Sri Lankan Sinhala language newspaper

Lankadeepa (ලංකාදීප) is a daily Sri Lankan Sinhala language newspaper which is owned by Wijeya Newspapers. They were established in 1991. The chairman of the organisation is Ranjith Wijewardene, the son of D. R. Wijewardena. The newspaper's coverage includes politics, sports, entertainment and military. The weekend newspaper, named Irida Lankadeepa, is published on Sundays.

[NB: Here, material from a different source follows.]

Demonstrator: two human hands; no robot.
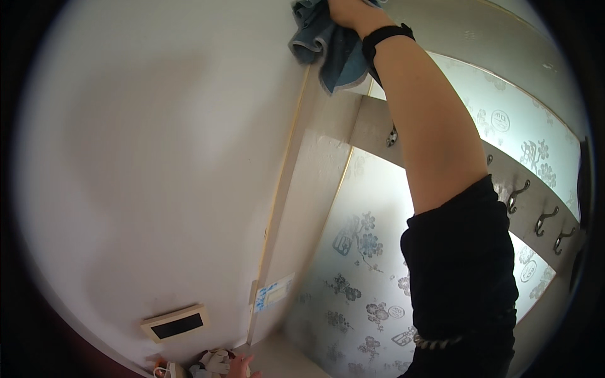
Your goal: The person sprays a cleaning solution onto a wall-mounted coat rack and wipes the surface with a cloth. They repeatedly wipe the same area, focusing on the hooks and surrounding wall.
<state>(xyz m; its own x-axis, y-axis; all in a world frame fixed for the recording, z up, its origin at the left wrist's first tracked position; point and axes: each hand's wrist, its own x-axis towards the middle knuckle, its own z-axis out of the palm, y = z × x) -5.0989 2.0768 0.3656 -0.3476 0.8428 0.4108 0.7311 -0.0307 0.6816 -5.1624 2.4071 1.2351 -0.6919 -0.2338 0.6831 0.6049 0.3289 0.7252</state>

The newspaper has received the SLIM-Nielsen People's Award for most popular newspaper on multiple occasions. In 2014, Daily Mirror reported that Lankadeepa had won the award for the eighth consecutive time, followed by a ninth consecutive win in 2015 and a tenth in 2016. Its sister newspapers are The Sunday Times, The Daily Mirror and Tamil Mirror. Daily Lankadeepa has an average circulation of 285,000 while its Sunday edition 580,000.